TASK BRIEF →
Would you please transcribe, exactly as written, the lines of the entries below starting at the one that holds "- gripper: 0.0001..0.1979" and ending at the one that holds "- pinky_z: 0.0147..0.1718", both included?

SOURCE DATA →
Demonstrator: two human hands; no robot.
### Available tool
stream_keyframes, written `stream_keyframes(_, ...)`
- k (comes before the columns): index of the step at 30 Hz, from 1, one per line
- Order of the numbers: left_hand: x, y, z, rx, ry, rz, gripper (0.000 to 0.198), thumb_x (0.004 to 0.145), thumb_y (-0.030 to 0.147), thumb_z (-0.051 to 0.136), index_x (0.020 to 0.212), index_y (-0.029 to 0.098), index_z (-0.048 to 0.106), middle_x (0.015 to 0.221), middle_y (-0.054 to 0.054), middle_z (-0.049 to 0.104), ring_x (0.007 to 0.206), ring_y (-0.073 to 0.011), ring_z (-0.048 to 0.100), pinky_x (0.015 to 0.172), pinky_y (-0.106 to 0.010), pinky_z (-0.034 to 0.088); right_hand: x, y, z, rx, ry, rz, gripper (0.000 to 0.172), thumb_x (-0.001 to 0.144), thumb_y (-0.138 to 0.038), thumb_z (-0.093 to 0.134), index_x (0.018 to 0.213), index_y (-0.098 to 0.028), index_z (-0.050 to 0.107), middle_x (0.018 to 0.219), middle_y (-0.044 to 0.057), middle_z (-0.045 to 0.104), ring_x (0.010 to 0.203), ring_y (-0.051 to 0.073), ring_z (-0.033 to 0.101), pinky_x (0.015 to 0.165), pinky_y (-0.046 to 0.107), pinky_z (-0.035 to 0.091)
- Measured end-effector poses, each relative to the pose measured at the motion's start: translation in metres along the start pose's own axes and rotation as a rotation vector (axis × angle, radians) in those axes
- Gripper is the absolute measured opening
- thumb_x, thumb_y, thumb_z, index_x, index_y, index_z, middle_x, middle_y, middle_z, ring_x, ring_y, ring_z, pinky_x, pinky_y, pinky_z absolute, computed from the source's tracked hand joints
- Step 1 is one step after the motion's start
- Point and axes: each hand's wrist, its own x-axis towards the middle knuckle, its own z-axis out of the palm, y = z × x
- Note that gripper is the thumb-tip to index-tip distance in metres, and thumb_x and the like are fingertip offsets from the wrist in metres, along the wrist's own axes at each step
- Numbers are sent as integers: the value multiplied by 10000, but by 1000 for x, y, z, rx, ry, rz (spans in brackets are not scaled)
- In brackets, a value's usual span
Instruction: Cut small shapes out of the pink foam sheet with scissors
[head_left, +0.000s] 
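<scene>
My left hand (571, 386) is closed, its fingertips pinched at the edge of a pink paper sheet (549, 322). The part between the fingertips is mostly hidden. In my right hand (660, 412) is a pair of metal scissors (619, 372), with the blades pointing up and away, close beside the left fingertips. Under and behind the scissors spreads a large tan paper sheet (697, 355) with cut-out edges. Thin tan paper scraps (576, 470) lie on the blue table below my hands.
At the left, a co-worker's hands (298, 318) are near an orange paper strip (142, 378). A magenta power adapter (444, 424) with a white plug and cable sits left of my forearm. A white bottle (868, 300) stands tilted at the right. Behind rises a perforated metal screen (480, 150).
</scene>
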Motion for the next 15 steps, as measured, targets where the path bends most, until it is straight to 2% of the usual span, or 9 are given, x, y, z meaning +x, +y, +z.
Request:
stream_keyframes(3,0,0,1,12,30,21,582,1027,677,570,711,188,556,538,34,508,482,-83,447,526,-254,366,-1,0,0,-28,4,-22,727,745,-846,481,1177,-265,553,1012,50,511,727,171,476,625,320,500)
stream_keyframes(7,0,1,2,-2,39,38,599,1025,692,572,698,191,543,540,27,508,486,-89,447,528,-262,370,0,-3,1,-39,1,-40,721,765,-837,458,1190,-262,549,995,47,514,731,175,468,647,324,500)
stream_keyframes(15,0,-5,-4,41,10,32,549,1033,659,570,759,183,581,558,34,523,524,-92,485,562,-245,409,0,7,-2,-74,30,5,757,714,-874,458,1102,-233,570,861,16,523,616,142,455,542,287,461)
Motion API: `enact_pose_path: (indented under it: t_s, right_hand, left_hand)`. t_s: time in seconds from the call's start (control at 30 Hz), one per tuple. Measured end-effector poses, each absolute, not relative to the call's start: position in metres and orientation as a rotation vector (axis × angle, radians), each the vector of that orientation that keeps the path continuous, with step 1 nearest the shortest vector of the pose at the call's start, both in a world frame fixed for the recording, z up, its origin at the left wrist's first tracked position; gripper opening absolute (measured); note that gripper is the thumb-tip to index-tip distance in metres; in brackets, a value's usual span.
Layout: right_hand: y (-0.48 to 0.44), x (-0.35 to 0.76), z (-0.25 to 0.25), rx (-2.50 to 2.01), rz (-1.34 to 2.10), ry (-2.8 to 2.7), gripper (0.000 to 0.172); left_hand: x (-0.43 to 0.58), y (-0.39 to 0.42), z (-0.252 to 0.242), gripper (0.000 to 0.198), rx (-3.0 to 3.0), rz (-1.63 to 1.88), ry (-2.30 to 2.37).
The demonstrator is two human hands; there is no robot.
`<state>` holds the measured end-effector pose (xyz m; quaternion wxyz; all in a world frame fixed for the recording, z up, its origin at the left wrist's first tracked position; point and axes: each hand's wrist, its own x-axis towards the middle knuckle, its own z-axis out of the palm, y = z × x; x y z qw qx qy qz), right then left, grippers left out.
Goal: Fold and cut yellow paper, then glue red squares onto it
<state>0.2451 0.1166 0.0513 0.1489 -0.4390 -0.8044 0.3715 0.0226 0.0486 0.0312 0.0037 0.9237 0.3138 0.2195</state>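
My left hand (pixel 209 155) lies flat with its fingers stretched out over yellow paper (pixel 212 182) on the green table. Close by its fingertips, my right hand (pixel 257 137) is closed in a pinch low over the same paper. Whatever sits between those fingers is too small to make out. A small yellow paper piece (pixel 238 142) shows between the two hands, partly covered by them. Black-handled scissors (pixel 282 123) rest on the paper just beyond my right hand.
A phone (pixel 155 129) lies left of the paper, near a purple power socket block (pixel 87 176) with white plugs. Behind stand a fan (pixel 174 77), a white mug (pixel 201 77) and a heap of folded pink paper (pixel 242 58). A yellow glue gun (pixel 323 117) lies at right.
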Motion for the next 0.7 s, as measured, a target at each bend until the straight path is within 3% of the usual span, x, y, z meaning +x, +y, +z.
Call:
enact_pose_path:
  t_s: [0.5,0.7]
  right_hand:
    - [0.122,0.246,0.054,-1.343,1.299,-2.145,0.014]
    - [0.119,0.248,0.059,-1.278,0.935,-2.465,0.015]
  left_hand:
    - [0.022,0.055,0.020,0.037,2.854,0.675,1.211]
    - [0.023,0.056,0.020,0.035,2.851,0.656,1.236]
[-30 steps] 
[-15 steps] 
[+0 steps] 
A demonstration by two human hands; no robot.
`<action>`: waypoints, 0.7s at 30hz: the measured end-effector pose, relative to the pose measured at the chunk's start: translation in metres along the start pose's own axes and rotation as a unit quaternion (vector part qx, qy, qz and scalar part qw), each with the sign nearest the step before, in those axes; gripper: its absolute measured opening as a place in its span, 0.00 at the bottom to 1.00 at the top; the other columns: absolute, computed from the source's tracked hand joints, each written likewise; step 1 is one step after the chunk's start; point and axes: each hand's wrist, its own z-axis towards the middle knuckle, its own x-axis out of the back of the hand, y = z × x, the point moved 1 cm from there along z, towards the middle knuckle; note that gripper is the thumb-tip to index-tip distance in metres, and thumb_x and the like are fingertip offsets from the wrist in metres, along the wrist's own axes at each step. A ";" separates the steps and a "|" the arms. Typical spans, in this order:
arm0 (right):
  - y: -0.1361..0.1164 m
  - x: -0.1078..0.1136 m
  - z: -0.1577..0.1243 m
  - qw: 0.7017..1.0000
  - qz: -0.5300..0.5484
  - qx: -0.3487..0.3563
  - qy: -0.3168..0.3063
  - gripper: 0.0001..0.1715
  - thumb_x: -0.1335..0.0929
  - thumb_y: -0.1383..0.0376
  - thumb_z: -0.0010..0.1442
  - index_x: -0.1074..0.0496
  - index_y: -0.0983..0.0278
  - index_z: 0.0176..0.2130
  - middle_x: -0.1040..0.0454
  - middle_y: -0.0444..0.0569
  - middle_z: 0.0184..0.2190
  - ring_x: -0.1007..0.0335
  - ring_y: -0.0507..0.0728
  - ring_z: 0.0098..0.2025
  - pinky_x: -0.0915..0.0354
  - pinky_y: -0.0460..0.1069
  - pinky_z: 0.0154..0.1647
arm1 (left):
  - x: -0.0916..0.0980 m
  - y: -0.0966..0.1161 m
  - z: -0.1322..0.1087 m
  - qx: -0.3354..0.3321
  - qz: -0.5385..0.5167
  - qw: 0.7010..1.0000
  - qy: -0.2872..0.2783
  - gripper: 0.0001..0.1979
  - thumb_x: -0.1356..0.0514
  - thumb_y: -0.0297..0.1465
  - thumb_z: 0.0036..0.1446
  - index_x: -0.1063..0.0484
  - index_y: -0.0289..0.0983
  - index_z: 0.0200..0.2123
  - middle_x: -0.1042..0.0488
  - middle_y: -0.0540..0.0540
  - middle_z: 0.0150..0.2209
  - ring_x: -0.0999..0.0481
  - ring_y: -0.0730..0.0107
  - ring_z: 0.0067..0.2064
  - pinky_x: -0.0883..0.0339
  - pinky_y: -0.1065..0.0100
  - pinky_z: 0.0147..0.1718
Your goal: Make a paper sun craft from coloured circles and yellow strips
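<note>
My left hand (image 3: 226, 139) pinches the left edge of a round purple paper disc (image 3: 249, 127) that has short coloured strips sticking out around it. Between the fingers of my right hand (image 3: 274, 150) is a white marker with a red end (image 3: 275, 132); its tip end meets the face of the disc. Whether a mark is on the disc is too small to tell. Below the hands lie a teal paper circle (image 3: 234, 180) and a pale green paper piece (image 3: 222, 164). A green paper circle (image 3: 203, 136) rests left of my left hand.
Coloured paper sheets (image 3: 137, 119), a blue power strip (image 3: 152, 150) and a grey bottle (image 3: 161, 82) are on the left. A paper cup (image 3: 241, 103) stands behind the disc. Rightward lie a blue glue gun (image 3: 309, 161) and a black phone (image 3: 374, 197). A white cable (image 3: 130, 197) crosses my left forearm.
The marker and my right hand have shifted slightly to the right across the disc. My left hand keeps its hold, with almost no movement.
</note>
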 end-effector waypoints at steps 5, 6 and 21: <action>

TASK ANSWER →
  - gripper: 0.0001..0.1979
  - thumb_x: -0.1356..0.0514
  - thumb_y: -0.0297..0.1465
  - thumb_z: 0.0036..0.1446
  - index_x: -0.1063..0.0484
  - index_y: -0.0289..0.0983
  - index_z: 0.0200..0.2123
  - middle_x: -0.1042..0.0488
  - middle_y: -0.0540..0.0540
  - middle_z: 0.0150..0.2209
  - ring_x: -0.0999..0.0481
  - ring_y: -0.0730..0.0107
  - ring_z: 0.0067..0.2064
  - pinky_x: -0.0883..0.0339
  - pinky_y: -0.1065..0.0100
  - pinky_z: 0.0147..0.1718

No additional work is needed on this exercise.